Johnston the Florist, Inc. v. TEDCO Construction Corp.

657 A.2d 511, 441 Pa. Super. 281, 1995 Pa. Super. LEXIS 895
CourtSuperior Court of Pennsylvania
DecidedApril 12, 1995
StatusPublished
Cited by352 cases

This text of 657 A.2d 511 (Johnston the Florist, Inc. v. TEDCO Construction Corp.) is published on Counsel Stack Legal Research, covering Superior Court of Pennsylvania primary law. Counsel Stack provides free access to over 12 million legal documents including statutes, case law, regulations, and constitutions.

Bluebook
Johnston the Florist, Inc. v. TEDCO Construction Corp., 657 A.2d 511, 441 Pa. Super. 281, 1995 Pa. Super. LEXIS 895 (Pa. Ct. App. 1995).

Opinions

[284]*284CAVANAUGH, Judge.

This is an appeal by Johnston the Florist, Inc. from the October 20, 1993 order denying its motion for post-trial relief. For the following reasons, we affirm.

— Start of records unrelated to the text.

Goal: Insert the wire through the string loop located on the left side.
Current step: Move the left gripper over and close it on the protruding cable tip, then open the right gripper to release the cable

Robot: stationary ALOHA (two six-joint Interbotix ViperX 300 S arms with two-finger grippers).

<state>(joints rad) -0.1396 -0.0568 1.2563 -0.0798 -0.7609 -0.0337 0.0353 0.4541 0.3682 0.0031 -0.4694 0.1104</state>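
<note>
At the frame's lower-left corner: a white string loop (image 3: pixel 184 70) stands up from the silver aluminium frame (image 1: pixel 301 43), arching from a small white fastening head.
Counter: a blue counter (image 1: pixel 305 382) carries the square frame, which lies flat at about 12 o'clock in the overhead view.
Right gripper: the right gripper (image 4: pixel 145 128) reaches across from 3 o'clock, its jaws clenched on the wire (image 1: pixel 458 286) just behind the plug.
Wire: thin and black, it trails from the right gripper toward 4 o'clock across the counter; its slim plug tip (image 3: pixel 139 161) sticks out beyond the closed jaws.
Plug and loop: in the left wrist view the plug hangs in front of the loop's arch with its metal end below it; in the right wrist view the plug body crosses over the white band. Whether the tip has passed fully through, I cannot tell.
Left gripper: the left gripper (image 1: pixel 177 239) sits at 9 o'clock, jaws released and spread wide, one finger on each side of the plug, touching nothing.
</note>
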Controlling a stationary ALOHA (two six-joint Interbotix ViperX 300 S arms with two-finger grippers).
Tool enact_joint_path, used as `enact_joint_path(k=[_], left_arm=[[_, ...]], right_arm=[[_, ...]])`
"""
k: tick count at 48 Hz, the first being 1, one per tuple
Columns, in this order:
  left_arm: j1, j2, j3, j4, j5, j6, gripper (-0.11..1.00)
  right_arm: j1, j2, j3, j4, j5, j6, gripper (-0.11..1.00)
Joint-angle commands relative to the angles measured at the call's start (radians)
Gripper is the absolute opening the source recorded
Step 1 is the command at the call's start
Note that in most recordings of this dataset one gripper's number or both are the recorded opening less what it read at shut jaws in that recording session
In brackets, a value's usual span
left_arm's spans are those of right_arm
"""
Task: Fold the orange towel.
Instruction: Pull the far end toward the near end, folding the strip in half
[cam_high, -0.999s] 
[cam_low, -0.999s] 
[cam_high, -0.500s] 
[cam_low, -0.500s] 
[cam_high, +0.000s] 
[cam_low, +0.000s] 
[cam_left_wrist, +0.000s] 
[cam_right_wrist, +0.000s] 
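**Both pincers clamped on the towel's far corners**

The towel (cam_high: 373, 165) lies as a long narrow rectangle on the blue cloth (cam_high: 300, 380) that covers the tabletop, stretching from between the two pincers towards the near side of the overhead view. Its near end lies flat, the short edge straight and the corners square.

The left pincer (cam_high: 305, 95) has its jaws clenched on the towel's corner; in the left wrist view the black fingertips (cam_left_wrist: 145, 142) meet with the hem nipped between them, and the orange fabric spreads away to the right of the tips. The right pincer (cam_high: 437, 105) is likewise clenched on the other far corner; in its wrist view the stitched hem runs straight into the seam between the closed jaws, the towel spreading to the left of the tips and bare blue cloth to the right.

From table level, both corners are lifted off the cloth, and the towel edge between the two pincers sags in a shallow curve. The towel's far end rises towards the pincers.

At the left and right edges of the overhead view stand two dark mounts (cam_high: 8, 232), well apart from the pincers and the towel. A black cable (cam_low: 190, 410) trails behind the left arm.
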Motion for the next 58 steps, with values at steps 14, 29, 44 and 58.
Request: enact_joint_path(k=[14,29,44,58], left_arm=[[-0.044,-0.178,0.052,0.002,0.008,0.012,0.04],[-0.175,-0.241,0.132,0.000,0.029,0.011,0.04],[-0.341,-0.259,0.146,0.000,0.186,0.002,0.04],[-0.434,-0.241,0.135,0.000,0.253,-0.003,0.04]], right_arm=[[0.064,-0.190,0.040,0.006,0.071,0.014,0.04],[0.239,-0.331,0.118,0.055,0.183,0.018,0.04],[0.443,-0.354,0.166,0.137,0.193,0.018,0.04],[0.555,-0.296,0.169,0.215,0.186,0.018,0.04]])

The facts were ably summarized by the trial court as follows:

On December 17, 1986 [Appellee TEDCO Construction Corporation] entered into a contract to build a personal care facility for [O’Neil Village Personal Care Corporation (O’Neil) ]. This was a project financed by the U.S. Department of Housing and Urban Development (HUD). Pursuant to HUD, the approved amount for landscaping totaled $20,000.00. Although TEDCO obtained estimates to accomplish this landscaping for the approximate amount that was approved by HUD, Ronald McKay, the owner’s principal, decided to expand the scope of landscaping and to deal directly with his own landscaping contractor. On behalf of O’Neil, Ronald McKay wanted to “beef up the landscaping,” and he dealt exclusively with his friend, client and neighbor — Earle Guffey, Chairman of Johnston the Florist, Inc.
During the Summer of 1987, Ron McKay, on behalf of the owner, and Earle Guffey, on behalf of Johnston the Florist, Inc., negotiated the scope and price of landscaping services for the personal care facility between themselves, with TEDCO not being involved. Johnston developed an estimate and submitted it to McKay and O’Neil, with nothing ever submitted to TEDCO. During the negotiations for, and the performance of, the contract for landscaping services, Johnston never wrote a letter to TEDCO outlining what was to be done, never gave TEDCO a breakdown concerning costs, never told TEDCO what the work was going to be and what it would look like, and never told TEDCO what would be involved in landscaping services.
Because the owner was handling its own landscaping work, TEDCO never submitted the name of a sub-contractor for landscaping work when it was seeking approval for its sub-contractors pursuant to HUD procedures. Indeed, [285]*285TEDCO never checked or certified that the workers of Johnston were being paid the prevailing minimum wages under HUD guidelines because Johnston was not a subcontractor of TEDCO.
Beginning on August 18, 1987, Johnston began to deliver materials to the job site. Although there was no contract with TEDCO, these materials and others delivered on September 21 and September 23, 1987 were being delivered pursuant to a “landscaping bid” given by Johnston to the owner.
It was not until September 24, 1987 that Johnston submitted a detailed proposal to the owner alone for the scope of landscaping and its price. It is significant that this detailed proposal was submitted directly to the owner, O’Neil and Ronald McKay. This estimate was never provided to TED-CO.
During the course of the construction, TEDCO did not supervise the landscaping work being performed by Johnston and did nothing more than coordinate the activities of Johnston to ensure that its work did not interfere with TEDCO’s subcontractors. It was established that this degree of coordination and lack of supervision is typical of the construction industry practices when dealing with suppliers or contractors who contract directly with the owner.
When the project was finally completed in early November, 1987, Earle Guffey, as Chairman of Johnston the Florist, demanded payment from Ronald McKay as the owner, rather than from TEDCO. In a letter to Ronald McKay, Earle Guffey indicated that it was the owner, not TEDCO, who approved the work, directed it and agreed to pay for it.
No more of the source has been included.